M.D. Tenn. L.R. 56.01(f)–(h); see also Fed. R. Civ. P. 56(c)(1). Therefore, when a plaintiff fails to respond to a defendant’s Statement of Undisputed Material Facts, the Court must construe the facts as undisputed for the purposes of summary judgment. See Wilson v. Middle Tennessee State Univ., No. 3:19-0798, 2021 WL 694181, at *5 (M.D. Tenn. Feb. 23, 2021), report and recommendation adopted, No. 3:19-CV-00798, 2021 WL 981553 (M.D. Tenn. Mar. 16, 2021). Here, Plaintiff did not comply with Federal Rule 36 of Civil Procedure or Local Rule 56.01. See Docket No. 43, pp. 2–3. Consequently, the Court must accept the RFA as admitted and Defendants’ Statement of Undisputed Facts as undisputed for the purposes of summary judgment. See Wilson, No. 3:19-0798, 2021 WL 694181, at *5; Fed. R. Civ. P. 36(a)(3). To prevail on an indifference of medical needs claim, an inmate must first prove “the existence of a serious medical need.” Mingus v. Butler, 591 F.3d 474, 480 (6th Cir. 2010) (quoting Harrison v.

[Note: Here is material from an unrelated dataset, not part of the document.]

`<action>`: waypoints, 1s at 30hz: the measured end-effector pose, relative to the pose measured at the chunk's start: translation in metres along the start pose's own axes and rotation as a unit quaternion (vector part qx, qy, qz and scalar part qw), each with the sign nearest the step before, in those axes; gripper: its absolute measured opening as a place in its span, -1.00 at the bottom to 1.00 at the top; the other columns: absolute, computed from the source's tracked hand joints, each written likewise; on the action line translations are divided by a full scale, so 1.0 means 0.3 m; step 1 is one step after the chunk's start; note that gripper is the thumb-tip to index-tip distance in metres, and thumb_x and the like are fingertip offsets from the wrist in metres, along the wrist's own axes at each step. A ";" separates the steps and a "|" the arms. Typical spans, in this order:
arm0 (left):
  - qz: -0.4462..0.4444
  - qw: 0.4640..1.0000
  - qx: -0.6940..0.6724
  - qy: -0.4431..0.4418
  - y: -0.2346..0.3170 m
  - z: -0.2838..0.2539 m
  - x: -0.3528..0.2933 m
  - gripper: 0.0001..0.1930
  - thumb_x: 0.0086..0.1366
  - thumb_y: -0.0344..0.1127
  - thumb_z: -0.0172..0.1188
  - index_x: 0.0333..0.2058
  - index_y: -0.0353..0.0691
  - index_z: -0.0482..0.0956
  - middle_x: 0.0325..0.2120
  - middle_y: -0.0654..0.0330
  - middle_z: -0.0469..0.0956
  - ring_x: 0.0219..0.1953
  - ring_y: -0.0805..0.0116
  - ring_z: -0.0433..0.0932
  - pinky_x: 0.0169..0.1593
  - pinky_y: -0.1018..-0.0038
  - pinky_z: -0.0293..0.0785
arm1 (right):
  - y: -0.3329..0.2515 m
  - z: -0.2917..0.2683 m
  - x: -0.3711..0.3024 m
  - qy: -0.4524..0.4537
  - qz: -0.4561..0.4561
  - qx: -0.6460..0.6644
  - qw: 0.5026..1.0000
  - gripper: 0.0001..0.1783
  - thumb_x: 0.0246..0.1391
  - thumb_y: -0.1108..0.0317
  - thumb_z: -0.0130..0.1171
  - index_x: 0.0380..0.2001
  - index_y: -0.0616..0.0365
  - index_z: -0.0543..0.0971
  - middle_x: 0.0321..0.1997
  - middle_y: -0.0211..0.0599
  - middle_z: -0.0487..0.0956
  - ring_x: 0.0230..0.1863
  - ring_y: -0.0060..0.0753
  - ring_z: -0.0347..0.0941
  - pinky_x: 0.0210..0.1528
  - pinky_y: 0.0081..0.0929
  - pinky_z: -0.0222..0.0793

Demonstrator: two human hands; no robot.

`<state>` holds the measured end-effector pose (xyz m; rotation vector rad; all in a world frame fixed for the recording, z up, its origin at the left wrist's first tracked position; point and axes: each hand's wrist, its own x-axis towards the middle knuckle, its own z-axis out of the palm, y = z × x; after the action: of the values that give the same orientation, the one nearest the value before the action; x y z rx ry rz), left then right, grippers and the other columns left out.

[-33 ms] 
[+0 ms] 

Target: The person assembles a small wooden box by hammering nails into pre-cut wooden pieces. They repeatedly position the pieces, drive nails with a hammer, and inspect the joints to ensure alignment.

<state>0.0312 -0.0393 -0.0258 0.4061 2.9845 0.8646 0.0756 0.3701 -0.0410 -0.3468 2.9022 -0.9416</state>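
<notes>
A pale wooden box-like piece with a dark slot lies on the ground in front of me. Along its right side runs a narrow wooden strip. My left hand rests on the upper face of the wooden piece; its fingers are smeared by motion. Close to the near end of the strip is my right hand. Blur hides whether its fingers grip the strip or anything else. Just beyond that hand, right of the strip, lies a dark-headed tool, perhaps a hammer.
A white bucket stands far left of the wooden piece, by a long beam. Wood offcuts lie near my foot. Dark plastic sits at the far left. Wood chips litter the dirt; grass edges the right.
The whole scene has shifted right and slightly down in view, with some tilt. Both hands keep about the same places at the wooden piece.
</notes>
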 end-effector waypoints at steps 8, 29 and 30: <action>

Ash, 539 F.3d 510, 518 (6th Cir. 2008)). The seriousness of the inmates
10 medical need is assessed under the “obvious” approach. Id. (citing Blackmore v. Kalamazoo Cnty., 390 F.3d 890, 897 (6th Cir. 2004)). Therefore, the medical need must be “obvious even to a layperson.” Id. After the inmate proves a serious medical need, the inmate must prove the prison official
acted with “‘deliberate indifference’ to inmate health or safety.” Id. (quoting Farmer v. Brennan, 511 U.S. 825, 834, 114 S. Ct. 1970, 128 L. Ed. 2d 811 (1994)). The inmate “must show more than negligence or the misdiagnosis of an ailment.” Comstock v. McCrary, 273 F.3d 693, 703 (6th Cir. 2001). A prison official cannot be found liable “unless the official knows of and disregards an excessive risk to inmate health or safety; the official must both be aware of facts from which the inference could be drawn that a substantial risk of serious harm exists, and he must also draw the inference.” Farmer, 511 U.S. at 837. While Plaintiff did not state a serious medical need in his grievances, Defendants appear to indirectly admit that Plaintiff told Defendant Combs his “buttocks ‘hurt from the infection and sores.’” See Docket No. 25, p. 25; (“20. Please admit that Officer Combs did not laugh at you
‘like it was a joke’ when you informed him that your buttocks ‘hurt from the infection and sores’ as alleged in your Amended Complaint.”). A layperson would understand that an infection or sore with the risk of infection would require medical attention. See Mingus, 591 F.3d at 480. However, given that the RFA and Defendants’ Statement of Undisputed Facts are considered true for summary judgment purposes, Plaintiff admitted that he was “never denied access to medical care,” and Defendant “Combs did not refuse to get [him] a sick call.” See Wilson, No. 3:19-0798, 2021 WL 694181, at *5; Fed. R. Civ. P. 36(a)(3); Docket No. 25, p. 25–26. Since Defendants did not prevent Plaintiff from receiving medical attention, Plaintiff has not shown that Defendants were more than negligent to the extent of “deliberate indifference” toward his
11 medical needs. See Comstock, 273 F.3d at 703; Mingus, 591 F.3d at 480; Docket No. 25, p. 25. IV. RECOMMENDATION For the foregoing reasons, the undersigned finds that Plaintiff has failed to establish that there is a genuine issue of material fact. Accordingly, the undersigned RECOMMENDS that Defendants’ Motion for Summary Judgment (Docket No. 25) be GRANTED, and this action be DISMISSED. Under Rule 72(b) of the Federal Rules of Civil Procedure, any party has fourteen (14) days after service of this Report and Recommendation in which to file any written objections to this Recommendation with the District Court. Any party opposing said objections shall have fourteen (14) days after service of any objections filed to this Report in which to file any response to said objections. Failure to file specific objections within fourteen (14) days of service of this Report and Recommendation can constitute a waiver of further appeal of this Recommendation. See Thomas v. Arn, 474 U.S. 140, 106 S. Ct. 466, 88 L. Ed. 2d 435 (1985), reh’g denied, 474 U.S. 1111, 106 S. Ct. 899, 88 L. Ed. 2d 933 (1986); 28 U.S.C. § 636(b)(1); Fed. R. Civ. P. 72.